# What is expected
Keep to one stretch of the data below, the lines from the one with "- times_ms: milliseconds" up to and including the one with "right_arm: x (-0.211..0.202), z", and return that stretch exactly.

# Source data
***

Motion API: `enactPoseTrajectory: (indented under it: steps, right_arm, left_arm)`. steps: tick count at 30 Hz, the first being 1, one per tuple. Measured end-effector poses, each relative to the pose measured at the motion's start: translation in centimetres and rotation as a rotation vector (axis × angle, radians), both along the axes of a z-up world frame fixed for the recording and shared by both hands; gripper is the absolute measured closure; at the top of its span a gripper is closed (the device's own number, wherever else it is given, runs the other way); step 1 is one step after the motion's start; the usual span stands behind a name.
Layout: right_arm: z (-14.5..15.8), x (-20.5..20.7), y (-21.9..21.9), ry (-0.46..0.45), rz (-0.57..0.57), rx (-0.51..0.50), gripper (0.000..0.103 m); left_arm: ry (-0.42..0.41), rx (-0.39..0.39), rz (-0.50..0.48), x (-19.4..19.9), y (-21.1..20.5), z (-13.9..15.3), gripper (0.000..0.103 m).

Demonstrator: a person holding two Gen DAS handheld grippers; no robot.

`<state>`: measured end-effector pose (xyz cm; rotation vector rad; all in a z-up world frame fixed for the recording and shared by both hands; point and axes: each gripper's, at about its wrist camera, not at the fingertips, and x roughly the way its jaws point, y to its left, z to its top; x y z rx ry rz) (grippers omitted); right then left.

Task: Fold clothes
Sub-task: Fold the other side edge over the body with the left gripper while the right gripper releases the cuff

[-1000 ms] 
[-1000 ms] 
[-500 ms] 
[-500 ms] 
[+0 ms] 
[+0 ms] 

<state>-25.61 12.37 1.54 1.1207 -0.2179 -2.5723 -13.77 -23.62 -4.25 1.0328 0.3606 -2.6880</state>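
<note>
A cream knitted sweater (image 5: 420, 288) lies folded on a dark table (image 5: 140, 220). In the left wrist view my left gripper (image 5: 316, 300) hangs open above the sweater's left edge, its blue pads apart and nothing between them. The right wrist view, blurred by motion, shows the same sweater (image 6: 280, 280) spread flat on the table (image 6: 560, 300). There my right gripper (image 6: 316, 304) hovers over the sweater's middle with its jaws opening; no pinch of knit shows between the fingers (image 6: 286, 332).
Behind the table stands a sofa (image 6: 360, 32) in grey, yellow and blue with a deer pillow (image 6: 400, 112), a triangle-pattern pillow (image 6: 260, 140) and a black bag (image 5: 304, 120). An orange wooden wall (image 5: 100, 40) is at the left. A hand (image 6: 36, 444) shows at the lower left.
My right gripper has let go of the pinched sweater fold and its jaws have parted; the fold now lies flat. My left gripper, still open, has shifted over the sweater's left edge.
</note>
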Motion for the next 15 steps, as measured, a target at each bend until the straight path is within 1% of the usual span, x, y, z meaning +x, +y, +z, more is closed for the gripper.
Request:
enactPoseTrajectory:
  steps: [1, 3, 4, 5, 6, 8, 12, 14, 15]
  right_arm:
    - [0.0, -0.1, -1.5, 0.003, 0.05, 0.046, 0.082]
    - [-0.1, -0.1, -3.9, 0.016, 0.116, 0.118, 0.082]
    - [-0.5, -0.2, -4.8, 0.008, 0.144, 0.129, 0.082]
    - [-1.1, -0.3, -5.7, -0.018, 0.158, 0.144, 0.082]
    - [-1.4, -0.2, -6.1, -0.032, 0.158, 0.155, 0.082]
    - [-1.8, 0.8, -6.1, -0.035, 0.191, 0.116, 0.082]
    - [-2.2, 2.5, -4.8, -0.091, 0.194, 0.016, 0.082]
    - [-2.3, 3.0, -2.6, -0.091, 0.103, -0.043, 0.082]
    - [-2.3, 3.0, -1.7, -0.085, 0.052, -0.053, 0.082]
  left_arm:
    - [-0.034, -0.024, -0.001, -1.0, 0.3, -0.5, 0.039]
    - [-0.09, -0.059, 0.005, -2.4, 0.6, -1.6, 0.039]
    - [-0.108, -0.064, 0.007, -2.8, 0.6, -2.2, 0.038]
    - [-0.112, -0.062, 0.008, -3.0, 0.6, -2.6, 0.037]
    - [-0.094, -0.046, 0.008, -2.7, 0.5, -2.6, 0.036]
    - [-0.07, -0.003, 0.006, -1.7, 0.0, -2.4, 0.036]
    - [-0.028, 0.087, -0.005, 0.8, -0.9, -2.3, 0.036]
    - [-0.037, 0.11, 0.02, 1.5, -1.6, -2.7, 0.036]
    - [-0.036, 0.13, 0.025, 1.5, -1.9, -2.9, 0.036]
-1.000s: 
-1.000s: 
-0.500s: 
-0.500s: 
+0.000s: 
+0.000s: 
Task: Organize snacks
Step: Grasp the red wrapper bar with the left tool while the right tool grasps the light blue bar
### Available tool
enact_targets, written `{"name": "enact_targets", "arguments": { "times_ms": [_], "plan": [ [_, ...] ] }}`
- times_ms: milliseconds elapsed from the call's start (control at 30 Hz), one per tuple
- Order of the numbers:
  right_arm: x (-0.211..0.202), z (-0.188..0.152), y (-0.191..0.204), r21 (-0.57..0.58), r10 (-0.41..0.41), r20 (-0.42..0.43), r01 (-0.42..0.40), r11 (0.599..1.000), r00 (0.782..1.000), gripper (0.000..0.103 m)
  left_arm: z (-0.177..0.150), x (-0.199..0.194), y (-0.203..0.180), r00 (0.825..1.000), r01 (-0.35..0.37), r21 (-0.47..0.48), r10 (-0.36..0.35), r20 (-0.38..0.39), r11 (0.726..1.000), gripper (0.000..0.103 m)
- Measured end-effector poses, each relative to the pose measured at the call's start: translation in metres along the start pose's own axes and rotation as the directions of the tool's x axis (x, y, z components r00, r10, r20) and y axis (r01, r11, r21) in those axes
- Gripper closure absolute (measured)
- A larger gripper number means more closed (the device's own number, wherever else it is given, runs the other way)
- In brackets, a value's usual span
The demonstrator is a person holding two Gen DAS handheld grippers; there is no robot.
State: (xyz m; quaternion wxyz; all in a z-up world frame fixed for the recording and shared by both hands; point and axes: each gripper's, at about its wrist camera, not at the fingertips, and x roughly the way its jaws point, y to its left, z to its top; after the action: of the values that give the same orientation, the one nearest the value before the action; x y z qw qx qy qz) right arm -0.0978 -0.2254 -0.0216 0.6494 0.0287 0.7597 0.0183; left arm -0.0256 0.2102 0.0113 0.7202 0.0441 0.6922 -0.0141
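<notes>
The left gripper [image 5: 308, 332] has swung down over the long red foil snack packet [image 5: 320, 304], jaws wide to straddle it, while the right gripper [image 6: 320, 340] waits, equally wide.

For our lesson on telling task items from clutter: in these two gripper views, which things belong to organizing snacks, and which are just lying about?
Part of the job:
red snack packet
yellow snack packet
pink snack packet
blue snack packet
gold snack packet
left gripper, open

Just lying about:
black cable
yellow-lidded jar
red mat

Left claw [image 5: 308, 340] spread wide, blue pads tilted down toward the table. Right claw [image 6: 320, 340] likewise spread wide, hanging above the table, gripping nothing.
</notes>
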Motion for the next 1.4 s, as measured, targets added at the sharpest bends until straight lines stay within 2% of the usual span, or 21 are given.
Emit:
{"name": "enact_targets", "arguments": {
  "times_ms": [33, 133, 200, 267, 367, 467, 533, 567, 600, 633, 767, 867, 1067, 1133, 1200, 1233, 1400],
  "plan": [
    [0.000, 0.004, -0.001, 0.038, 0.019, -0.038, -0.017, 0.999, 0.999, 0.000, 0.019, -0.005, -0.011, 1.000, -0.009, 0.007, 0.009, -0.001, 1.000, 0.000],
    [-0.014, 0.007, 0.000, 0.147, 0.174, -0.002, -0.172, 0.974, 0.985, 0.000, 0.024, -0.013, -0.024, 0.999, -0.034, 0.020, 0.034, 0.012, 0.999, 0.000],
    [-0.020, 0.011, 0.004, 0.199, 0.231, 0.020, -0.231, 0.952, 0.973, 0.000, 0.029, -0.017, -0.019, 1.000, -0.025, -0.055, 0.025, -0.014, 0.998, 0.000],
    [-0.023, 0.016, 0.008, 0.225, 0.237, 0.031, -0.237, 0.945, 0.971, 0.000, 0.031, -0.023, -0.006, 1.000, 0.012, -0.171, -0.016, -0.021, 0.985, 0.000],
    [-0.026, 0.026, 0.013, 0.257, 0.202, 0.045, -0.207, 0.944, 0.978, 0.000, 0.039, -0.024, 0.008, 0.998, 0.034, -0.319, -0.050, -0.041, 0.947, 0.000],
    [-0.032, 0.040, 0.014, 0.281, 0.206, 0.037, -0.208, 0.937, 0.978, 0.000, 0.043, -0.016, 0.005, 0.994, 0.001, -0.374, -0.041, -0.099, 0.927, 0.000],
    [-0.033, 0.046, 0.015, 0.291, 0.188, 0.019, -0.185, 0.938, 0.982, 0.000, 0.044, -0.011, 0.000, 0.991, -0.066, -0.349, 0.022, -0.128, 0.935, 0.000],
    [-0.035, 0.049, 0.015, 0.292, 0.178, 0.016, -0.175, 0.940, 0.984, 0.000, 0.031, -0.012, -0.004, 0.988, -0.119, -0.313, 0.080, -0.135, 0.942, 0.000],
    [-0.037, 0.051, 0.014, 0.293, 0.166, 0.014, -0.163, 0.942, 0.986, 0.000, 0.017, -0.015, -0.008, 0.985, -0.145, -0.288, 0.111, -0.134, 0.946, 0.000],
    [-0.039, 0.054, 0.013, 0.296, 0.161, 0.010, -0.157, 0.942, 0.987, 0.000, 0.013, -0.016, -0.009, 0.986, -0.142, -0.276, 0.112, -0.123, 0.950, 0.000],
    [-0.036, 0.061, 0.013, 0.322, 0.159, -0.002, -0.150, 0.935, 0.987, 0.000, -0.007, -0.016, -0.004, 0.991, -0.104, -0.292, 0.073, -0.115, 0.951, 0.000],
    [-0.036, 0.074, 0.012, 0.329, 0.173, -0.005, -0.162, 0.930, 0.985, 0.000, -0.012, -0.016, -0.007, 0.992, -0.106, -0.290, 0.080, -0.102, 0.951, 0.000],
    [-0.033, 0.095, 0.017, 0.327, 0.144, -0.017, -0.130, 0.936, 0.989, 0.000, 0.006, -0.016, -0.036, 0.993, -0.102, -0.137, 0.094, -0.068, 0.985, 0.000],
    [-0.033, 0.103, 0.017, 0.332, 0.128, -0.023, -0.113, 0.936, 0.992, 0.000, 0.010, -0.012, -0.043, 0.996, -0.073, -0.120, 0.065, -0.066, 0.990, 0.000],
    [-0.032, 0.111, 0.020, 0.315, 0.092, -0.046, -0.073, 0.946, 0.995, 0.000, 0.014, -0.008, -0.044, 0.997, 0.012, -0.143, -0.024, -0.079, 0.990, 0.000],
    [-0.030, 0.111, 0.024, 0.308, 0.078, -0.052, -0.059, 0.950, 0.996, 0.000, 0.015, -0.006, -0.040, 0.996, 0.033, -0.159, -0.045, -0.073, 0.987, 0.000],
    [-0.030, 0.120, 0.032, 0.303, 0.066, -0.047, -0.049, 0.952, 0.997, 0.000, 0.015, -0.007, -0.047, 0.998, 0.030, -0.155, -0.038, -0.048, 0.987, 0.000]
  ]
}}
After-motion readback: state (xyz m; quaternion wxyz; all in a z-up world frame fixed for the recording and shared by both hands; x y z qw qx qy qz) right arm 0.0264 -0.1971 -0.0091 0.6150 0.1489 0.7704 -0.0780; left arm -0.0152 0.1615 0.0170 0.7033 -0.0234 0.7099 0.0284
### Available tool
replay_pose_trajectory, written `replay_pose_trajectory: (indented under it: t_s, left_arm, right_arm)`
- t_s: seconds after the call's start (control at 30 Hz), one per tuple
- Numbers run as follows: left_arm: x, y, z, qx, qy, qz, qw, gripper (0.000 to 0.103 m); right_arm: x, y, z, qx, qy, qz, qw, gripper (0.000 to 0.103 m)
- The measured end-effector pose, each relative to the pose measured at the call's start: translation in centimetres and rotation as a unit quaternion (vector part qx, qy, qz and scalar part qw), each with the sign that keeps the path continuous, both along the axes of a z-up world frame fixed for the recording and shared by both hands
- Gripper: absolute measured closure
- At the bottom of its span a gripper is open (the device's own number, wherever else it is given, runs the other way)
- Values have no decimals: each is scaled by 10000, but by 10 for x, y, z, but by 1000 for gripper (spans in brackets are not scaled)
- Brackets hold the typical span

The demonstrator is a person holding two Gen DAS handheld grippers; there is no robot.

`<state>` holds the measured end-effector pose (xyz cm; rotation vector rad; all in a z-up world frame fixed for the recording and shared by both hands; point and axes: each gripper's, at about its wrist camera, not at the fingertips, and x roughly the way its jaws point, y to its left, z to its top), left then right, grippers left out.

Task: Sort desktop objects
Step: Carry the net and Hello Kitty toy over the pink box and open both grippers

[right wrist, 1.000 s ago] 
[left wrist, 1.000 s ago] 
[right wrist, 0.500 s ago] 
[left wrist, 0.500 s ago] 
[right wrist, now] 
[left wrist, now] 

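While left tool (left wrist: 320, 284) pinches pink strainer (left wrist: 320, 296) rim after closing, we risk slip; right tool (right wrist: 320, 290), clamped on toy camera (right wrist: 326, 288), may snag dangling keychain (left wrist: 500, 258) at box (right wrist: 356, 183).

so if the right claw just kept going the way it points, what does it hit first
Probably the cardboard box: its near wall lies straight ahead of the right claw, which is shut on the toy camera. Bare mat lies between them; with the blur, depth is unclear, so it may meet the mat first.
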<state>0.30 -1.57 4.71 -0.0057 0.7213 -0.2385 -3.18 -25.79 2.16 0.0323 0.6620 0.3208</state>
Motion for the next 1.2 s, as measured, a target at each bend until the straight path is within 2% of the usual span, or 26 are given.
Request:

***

# Answer space
- times_ms: milliseconds elapsed from the call's start (control at 30 Hz), one per tuple
- Order of the numbers:
  right_arm: x (-0.211..0.202), z (-0.188..0.152), y (-0.191..0.204), r21 (-0.57..0.58), r10 (-0.41..0.41), r20 (-0.42..0.43), r01 (-0.42..0.40), r11 (0.599..1.000), r00 (0.782..1.000), gripper (0.000..0.103 m)

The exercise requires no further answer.